• **WHAT YOU SHOULD DO**:
Search the records for the string "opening" and copy every line where it turns up.

[Stored data]
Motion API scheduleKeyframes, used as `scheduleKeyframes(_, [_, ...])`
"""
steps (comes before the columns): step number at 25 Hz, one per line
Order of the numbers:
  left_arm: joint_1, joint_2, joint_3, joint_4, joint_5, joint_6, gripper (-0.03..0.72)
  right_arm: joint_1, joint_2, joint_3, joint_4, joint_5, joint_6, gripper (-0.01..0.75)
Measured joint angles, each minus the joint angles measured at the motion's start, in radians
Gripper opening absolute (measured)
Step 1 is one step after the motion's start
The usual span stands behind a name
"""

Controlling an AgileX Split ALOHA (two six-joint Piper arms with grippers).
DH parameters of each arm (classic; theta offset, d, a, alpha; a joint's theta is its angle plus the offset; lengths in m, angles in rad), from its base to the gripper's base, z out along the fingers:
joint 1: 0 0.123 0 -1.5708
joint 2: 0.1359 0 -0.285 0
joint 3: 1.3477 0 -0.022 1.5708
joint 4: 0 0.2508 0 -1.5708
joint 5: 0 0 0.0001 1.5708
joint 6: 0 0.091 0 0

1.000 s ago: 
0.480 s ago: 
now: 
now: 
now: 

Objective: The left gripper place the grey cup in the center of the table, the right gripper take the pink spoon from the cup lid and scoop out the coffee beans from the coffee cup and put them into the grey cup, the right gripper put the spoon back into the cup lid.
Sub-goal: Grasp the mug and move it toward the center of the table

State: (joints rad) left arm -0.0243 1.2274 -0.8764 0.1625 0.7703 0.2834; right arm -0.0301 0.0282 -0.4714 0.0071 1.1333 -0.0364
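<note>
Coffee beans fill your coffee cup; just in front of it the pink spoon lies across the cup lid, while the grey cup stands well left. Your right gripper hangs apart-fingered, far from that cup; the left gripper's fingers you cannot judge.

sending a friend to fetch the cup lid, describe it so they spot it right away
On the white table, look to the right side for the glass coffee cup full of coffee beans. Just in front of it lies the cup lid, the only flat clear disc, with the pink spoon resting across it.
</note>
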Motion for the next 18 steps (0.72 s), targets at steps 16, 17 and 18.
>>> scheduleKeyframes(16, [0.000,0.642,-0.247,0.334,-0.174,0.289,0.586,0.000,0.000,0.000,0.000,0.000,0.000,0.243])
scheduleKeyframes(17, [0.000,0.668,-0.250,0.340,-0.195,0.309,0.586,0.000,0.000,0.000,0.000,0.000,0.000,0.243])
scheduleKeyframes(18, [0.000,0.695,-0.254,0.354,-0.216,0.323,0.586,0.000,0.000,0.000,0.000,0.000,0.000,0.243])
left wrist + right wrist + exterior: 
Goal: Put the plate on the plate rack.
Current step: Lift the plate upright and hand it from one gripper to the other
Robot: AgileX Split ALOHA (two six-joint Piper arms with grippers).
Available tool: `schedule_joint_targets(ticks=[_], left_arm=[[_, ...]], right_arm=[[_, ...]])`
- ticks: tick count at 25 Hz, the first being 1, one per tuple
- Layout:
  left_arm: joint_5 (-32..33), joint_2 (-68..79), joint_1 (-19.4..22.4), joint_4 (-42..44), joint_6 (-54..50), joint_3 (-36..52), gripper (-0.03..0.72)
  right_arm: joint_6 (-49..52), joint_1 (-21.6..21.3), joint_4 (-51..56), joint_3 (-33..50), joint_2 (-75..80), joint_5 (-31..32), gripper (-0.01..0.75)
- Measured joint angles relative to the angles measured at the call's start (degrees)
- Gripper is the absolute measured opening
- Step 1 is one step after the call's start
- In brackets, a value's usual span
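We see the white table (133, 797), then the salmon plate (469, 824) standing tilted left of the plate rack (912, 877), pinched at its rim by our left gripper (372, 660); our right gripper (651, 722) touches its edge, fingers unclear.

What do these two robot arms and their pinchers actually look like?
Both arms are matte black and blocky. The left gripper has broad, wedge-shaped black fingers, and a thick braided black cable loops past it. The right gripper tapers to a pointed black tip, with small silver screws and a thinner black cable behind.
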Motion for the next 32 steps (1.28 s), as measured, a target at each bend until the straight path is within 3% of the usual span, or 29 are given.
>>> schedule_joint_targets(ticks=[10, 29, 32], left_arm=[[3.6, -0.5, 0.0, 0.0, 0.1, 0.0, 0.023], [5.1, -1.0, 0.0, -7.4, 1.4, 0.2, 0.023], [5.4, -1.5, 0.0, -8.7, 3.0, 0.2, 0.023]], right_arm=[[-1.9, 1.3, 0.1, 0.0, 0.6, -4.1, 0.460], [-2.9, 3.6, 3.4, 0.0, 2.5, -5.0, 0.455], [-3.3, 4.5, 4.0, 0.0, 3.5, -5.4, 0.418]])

• **SOLVED EXERCISE**:
Gripper opening absolute (measured)
- Gripper is the absolute measured opening

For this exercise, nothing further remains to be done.